-- Work required --
Would you print only the lines running from the one with "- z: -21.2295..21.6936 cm" to the final line of the data below, word for word and without pictures?

-- Data extract --
------------------------------------------------------------------------

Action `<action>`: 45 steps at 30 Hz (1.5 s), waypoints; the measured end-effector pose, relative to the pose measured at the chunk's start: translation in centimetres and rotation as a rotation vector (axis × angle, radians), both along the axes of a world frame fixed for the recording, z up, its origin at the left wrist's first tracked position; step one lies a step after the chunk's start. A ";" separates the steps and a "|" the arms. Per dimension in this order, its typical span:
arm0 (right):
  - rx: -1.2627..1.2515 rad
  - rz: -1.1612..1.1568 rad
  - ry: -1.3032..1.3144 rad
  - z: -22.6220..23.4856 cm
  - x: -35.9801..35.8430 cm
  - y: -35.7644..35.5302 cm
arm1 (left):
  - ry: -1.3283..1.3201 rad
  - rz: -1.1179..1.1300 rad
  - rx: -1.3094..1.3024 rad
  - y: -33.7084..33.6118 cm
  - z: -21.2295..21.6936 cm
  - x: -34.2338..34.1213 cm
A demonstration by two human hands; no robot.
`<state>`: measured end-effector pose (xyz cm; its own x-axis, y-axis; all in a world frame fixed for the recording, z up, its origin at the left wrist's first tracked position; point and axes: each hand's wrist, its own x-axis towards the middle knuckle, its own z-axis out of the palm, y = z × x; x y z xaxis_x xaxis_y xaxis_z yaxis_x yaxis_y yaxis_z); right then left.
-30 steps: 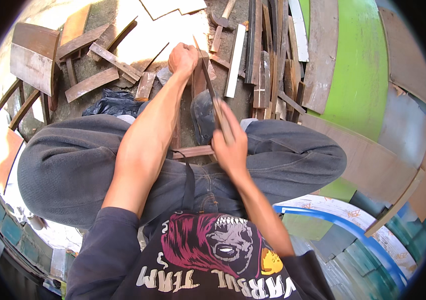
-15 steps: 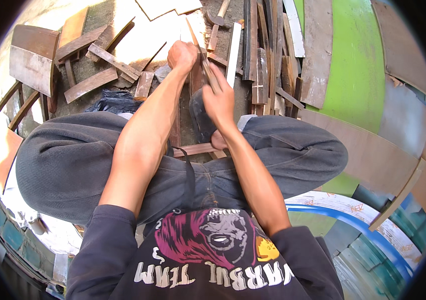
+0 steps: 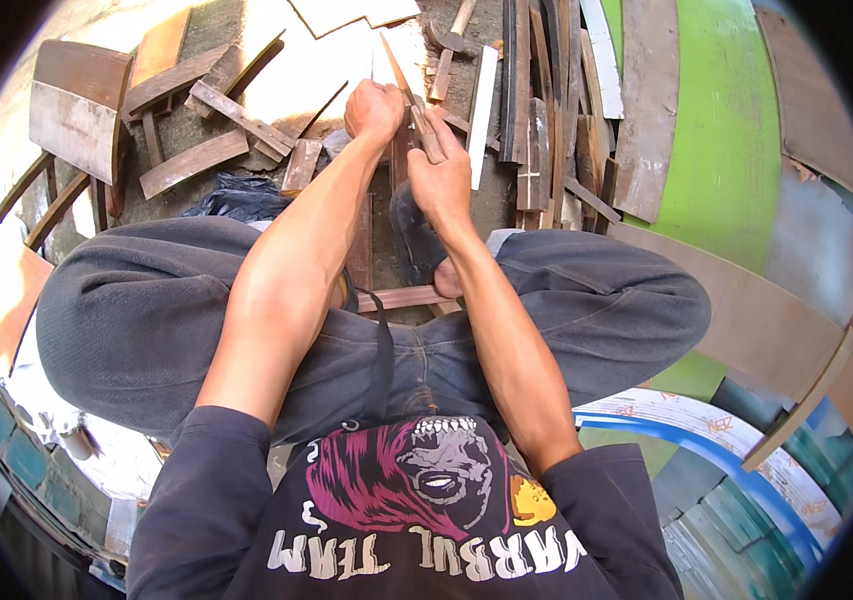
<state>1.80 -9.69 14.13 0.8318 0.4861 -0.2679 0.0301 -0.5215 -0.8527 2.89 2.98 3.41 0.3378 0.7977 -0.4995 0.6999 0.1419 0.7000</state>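
Observation:
My right hand (image 3: 441, 178) grips the wooden handle of a tool with a long, tapering, pointed brown blade (image 3: 396, 68). The blade points away from me and passes close beside my left hand (image 3: 374, 111). That left hand is closed in a fist, and a thin upright sliver shows above it; what its fingers hold is hidden. Below the hands, a reddish-brown wooden board (image 3: 400, 150) runs toward me between my legs. My dark sandal (image 3: 413, 235) sits next to it, and a short wooden crosspiece (image 3: 402, 298) lies near my foot.
Wood offcuts (image 3: 192, 165) and a black plastic bag (image 3: 237, 198) lie ahead on the left. A hammer (image 3: 444, 42) and a white strip (image 3: 484, 118) lie ahead on the right, beside stacked slats (image 3: 537, 120). Farther right is a green panel (image 3: 722, 130).
My right hand has moved a little farther away with the bladed tool and is less blurred. My left fist stays in nearly the same place. The whole view has shifted slightly.

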 end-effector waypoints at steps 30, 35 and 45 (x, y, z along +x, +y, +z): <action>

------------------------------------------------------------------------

-- Answer section --
  - z: -21.2295..21.6936 cm
  - x: -34.2338..34.1213 cm
A demonstration by two human hands; no robot.
`<state>`: measured end-effector pose (xyz cm; its own x-axis, y-axis; all in a world frame fixed for the recording, z up, its origin at the left wrist's first tracked position; point and axes: each hand's wrist, its own x-axis towards the middle knuckle, its own z-axis out of the palm, y = z × x; x y z xaxis_x xaxis_y xaxis_z yaxis_x yaxis_y yaxis_z); right then left.
-30 steps: 
-15 steps: 
+0 steps: 
<state>1.80 -9.69 14.13 0.8318 0.4861 -0.2679 0.0301 -0.5215 -0.8527 2.89 2.98 3.41 0.3378 0.7977 -0.4995 0.6999 0.1419 0.7000</state>
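Observation:
My right hand (image 3: 441, 178) grips the wooden handle of a tool with a long, tapering, pointed brown blade (image 3: 396, 68). The blade points away from me and passes close beside my left hand (image 3: 374, 111). That left hand is closed in a fist, and a thin upright sliver shows above it; what its fingers hold is hidden. Below the hands, a reddish-brown wooden board (image 3: 400, 150) runs toward me between my legs. My dark sandal (image 3: 413, 235) sits next to it, and a short wooden crosspiece (image 3: 402, 298) lies near my foot.
Wood offcuts (image 3: 192, 165) and a black plastic bag (image 3: 237, 198) lie ahead on the left. A hammer (image 3: 444, 42) and a white strip (image 3: 484, 118) lie ahead on the right, beside stacked slats (image 3: 537, 120). Farther right is a green panel (image 3: 722, 130).
My right hand has moved a little farther away with the bladed tool and is less blurred. My left fist stays in nearly the same place. The whole view has shifted slightly.
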
 end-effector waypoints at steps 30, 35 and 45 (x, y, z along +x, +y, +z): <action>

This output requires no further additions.